Possible strategies for use of artificial intelligence in screen-reading of mammograms, based on retrospective data from 122,969 screening examinations
AuthorLarsen, Marthe; Aglen, Camilla Flåt; Hoff, Solveig Roth; Lund-Hanssen, Håkon; Hofvind, Solveig Sand-Hanssen
Methods A total of 122,969 digital screening examinations performed between 2009 and 2018 in BreastScreen Norway were retrospectively processed by an AI system, which scored the examinations from 1 to 10; 1 indicated low suspicion of malignancy and 10 high suspicion. Results were merged with information about screening outcome and used to explore consensus, recall, and cancer detection for 11 different scenarios of combining AI and radiologists.
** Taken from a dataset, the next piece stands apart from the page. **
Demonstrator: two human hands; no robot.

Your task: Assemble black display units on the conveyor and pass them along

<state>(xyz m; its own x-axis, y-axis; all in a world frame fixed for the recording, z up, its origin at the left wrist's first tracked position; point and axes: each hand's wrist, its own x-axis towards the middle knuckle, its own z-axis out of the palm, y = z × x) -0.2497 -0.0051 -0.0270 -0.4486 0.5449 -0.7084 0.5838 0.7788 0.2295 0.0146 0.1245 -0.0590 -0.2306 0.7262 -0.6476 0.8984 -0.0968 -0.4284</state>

Results Recall was 3.2%, screen-detected cancer 0.61% and interval cancer 0.17% after independent double reading and served as reference values. In a scenario where examinations with AI scores 1–5 were considered negative and 6–10 resulted in standard independent double reading, the estimated recall was 2.6% and screen-detected cancer 0.60%. When scores 1–9 were considered negative and score 10 double read, recall was 1.2% and screen-detected cancer 0.53%. In these two scenarios, potential rates of screen-detected cancer could be up to 0.63% and 0.56%, if the interval cancers selected for consensus were detected at screening. In the former scenario, screen-reading volume would be reduced by 50%, while the latter would reduce the volume by 90%.
Conclusion Several theoretical scenarios with AI and radiologists have the potential to reduce the volume in screen-reading without affecting cancer detection substantially. Possible influence on recall and interval cancers must be evaluated in prospective studies.